En el Libro Blanco sobre el futuro de Europa (2017), la Comisión Europea destacó que la UE es el mayor donante de ayuda del mundo (56% en 2015), el euro la segunda moneda más utilizada (30% en 2017) y que su diplomacia fue crucial para adoptar el Acuerdo de París sobre cambio climático. Sin embargo, también reconoció que continúa menguando el peso relativo de su población y economía (6% y 22% en 2015).
No es de esperar que la integración europea signifique compensar tal panorama al actuar como una potencia frente a quienes la desafían. Su ruta es otra: sus empresas poseen el 40% de las patentes de energías renovables y, ante el impacto económico de la pandemia, en 2019 acordó por primera vez en la historia emitir deuda internacional por 750 mil millones de euros para financiar la transición a una economía verde y digital en los próximos años.

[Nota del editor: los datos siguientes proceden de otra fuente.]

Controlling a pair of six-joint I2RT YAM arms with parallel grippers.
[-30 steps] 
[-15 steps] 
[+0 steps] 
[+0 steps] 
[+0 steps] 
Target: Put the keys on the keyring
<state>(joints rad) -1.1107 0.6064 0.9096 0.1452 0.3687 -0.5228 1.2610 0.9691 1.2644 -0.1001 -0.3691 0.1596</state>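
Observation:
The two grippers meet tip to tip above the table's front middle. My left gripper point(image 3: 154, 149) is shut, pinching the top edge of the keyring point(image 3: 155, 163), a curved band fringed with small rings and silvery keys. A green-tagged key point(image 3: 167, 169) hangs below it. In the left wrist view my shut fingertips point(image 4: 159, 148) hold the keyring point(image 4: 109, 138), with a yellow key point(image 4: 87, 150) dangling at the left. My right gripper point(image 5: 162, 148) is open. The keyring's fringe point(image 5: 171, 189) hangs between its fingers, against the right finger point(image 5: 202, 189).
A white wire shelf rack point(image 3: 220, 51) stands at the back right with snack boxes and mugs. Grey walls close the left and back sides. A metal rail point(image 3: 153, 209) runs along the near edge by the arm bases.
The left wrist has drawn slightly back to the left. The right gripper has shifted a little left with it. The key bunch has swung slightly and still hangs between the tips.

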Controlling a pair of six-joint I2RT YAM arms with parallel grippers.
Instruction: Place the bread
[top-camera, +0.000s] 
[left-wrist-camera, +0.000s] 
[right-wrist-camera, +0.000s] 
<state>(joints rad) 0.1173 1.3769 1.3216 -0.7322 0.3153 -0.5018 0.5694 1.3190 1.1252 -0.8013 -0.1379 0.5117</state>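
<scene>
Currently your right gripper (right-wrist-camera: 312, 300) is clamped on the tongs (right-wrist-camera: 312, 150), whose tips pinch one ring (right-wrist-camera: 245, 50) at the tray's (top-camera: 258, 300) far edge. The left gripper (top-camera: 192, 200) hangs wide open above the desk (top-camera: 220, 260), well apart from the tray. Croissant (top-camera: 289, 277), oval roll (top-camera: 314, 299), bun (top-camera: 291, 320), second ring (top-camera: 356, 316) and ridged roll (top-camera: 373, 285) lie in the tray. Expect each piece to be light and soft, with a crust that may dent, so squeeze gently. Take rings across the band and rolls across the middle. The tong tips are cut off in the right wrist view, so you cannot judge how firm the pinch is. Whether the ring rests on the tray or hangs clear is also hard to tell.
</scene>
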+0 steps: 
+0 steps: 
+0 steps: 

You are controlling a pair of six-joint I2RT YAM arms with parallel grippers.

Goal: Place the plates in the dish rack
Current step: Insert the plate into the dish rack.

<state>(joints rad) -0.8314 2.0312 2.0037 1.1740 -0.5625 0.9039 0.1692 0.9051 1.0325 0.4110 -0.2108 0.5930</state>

Tampoco debe juzgarse el progreso de la UE de manera lineal, como “más” o “menos” Europa según su ampliación o profundización. En la práctica es un proceso arborescente, en el que unos van más lejos que otros y de distinto modo, junto con tensiones y contradicciones. Su evolución se ha plasmado en los tratados subsiguientes: Ámsterdam (1999), Niza (2000) y Lisboa (2007).
Coda
En el prefacio a su autobiografía, Zweig escribió: “Nací en 1881, en un imperio grande y poderoso [el Austro-húngaro] […] pero no se molesten en buscarlo en el mapa: ha sido borrado sin dejar rastro […] También he perdido mi patria propiamente dicha, la que había elegido mi corazón, Europa, a partir del momento en que ésta se ha suicidado desgarrándose en dos guerras fratricidas”.
Exiliado en Petrópolis, que en el siglo XIX fue capital imperial de Brasil, Zweig se envenenó el 22 de febrero de 1942 (hace 80 años). En una de las cartas que dejó escritas expresó que a los 60 años no sentía fuerzas para reconstruir su vida tras peregrinar sin patria por tanto tiempo y sabiendo que los nazis habían ocupado “la tierra donde se habla mi lengua”. El 30 aniversario del Tratado de Maastricht resulta, por ende, mucho más importante que un acto oficial. Es un motivo para asimilar que, gracias a la integración europea, sus miembros han logrado 70 años de paz, superando agravios terribles. Y para reconocer que sus fundamentos, aunque profundos, nunca deben darse por sentado.